No Room for Small Dreams: Courage, Imagination and the Making of Modern Israel, by Shimon Peres, Custom House Books, 227 pages, $27.99 hardcover
Reviewed by NEAL GENDLER
With the title of his autobiography, Shimon Peres dismisses those who’ve derided him for decades as a dreamer.
Peres arrived from Poland in 1934, an 11-year-old dreaming of kibbutz farming. In a few years, David Ben-Gurion had found him hardworking and reliable, giving him jobs of great responsibility — leading eventually to the Knesset, eight Israeli cabinet ministries, the prime ministry and the presidency.
In No Room for Small Dreams, Peres calls himself “still that curious boy, enamored of hard questions, eager to dream and unbowed by the doubt of others.”
Peres fulfilled two of his “impossible dreams”: an alliance with France — leading to a nuclear reactor — and an Israeli aircraft industry. Overcoming resistance, he fathered the Oslo accords, a peace dream unfulfilled when Peres died Sept. 28, 2016, at 93, a month after completing this book and after a lifetime of optimism and accusations of naiveté.
“Optimism and naiveté are not one and the same,” he says. “That I am an optimist does not mean that I expect a peace of love; I expect, simply, a peace of necessity.”
Peres’ life is hardly unknown, but Dreams offers interesting details, including the 1987 agreement with King Hussein intended to resolve “the Palestinian question.” It was scuttled by Prime Minister Yitzhak Shamir.
Dream is an easy, conversational read. Autobiographies carry risk of self-glorification, but Peres doesn’t claim sole credit for achievements. Taken at face value, Dreams shows that optimism coupled with intelligence, diplomacy and persistence – plus being at the right place at the right time — can pay off.
A youth on scholarship to Ben-Shemen Youth Village, Peres found success in often-heated political debates. “It helped, I am sure, that even as a teenager I was blessed with an unusually deep baritone voice, one that lent my words the aura of authority, even when it hadn’t been earned.”
His persuasive powers apparently brought him to the attention of B-G, who took him from caring for sheep at Kibbutz Alumot to youth-movement headquarters to preach B-G’s approach to statehood.
In May 1947, when Jews had bullets enough for only six days’ war, B-G tapped Peres to acquire weapons, of which he knew little beyond the rifle with which he’d helped guard the kibbutz.

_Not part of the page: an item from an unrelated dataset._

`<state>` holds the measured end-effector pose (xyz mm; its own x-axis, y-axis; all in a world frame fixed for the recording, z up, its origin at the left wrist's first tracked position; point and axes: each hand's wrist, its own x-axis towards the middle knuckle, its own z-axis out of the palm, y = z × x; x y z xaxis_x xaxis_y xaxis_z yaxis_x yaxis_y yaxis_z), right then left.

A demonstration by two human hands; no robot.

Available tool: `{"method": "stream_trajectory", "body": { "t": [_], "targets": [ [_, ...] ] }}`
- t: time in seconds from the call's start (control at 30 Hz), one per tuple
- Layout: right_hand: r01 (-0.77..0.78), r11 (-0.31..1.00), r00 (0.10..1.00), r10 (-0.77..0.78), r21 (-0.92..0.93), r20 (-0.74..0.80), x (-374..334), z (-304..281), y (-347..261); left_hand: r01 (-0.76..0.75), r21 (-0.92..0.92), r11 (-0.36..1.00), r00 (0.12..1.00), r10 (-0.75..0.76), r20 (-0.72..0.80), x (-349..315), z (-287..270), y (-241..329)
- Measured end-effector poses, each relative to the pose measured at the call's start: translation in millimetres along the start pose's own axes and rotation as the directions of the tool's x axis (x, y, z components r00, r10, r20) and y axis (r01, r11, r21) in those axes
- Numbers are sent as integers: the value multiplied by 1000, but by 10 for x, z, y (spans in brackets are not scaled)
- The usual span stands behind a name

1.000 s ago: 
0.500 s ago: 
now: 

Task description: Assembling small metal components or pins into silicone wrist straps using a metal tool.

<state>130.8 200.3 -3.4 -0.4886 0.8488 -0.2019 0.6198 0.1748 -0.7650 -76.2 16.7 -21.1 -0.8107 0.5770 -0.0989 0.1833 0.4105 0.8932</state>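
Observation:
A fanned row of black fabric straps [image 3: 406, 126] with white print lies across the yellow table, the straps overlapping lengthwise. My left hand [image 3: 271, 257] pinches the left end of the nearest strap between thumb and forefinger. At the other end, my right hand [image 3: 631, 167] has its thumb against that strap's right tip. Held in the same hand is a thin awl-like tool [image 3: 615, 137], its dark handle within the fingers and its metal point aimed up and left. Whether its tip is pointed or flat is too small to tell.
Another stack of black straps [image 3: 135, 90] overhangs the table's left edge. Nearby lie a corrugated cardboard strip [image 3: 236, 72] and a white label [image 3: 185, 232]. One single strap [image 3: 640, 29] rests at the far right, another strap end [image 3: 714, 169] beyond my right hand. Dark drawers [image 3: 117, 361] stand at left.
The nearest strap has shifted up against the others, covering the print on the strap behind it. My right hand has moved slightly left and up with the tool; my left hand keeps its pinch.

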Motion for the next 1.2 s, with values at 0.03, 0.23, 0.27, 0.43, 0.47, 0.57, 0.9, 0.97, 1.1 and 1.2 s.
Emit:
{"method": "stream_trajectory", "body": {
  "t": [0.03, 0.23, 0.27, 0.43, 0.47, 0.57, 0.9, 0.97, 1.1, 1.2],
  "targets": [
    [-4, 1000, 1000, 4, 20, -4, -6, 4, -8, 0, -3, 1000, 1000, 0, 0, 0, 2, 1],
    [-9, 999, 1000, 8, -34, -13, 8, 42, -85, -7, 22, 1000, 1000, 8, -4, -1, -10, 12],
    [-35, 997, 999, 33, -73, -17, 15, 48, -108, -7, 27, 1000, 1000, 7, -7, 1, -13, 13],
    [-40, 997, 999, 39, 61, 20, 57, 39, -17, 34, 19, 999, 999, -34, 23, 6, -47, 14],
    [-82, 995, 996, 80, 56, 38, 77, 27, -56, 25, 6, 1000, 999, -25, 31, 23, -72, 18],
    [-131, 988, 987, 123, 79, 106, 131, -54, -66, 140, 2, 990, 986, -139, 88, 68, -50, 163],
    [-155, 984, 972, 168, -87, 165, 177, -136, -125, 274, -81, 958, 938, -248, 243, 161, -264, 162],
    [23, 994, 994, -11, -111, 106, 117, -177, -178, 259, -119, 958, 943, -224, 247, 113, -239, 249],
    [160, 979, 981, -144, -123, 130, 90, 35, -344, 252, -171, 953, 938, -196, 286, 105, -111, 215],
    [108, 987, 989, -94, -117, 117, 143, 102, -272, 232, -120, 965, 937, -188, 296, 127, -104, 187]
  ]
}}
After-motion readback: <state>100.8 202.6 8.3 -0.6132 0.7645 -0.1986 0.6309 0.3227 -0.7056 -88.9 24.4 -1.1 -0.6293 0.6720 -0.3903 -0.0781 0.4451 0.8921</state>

But as with aviation and later nuclear reactors, he studied hard; learned quickly; built relationships with arms dealers, smugglers and foreign politicians, and took secret missions with disguises and fake passports.
He became a B-G adviser and confidant, to the annoyance of some senior Zionist leaders.
Living postwar in New York for college, Peres made a trip to California, where Israel supporter Al Schwimmer was resurrecting scrapped warplanes, including El Al’s first airliner. Peres brought B-G to the semi-clandestine operation. B-G insisted Schwimmer set up in Israel, leading eventually to Israel Aircraft Industries. B-G ordered Peres home, a few credits shy of graduating, making him deputy director of the defense ministry. He was 29.
Peres says he spent the first two decades of his career preparing for war, called “a hawk without compromise.” Later Israel’s leading dove, “it was not me that changed,” he says. “It was the situation that changed.” Peace seemed possible.
Peres’ relationships with French politicians got Israel the reactor, a just-ousted premier signing a letter of approval and dating it the day before.
B-G wanted the reactor, but his cabinet did not — as it later didn’t want a computer — Finance Minister Levi Eshkol saying he’d never supply one penny. So Peres and B-G solicited donations, raising half the cost so construction could begin.
The Entebbe rescue, proposed by Air Force commander Benny Peled, was rejected as impossible, but Peres persisted, creating a working group that refined the plan until Prime Minister Yitzhak Rabin approved. Success was uncertain. “One of the hardest things for some leaders to understand [is that] a decision can be right even if it leads to failure,” he says.
That also might be said of Oslo, but Peres, who overcame resistance to its negotiations, died still optimistic, writing: “I believe that peace is not only possible, but inevitable.”
Neal Gendler is a Minneapolis writer and editor.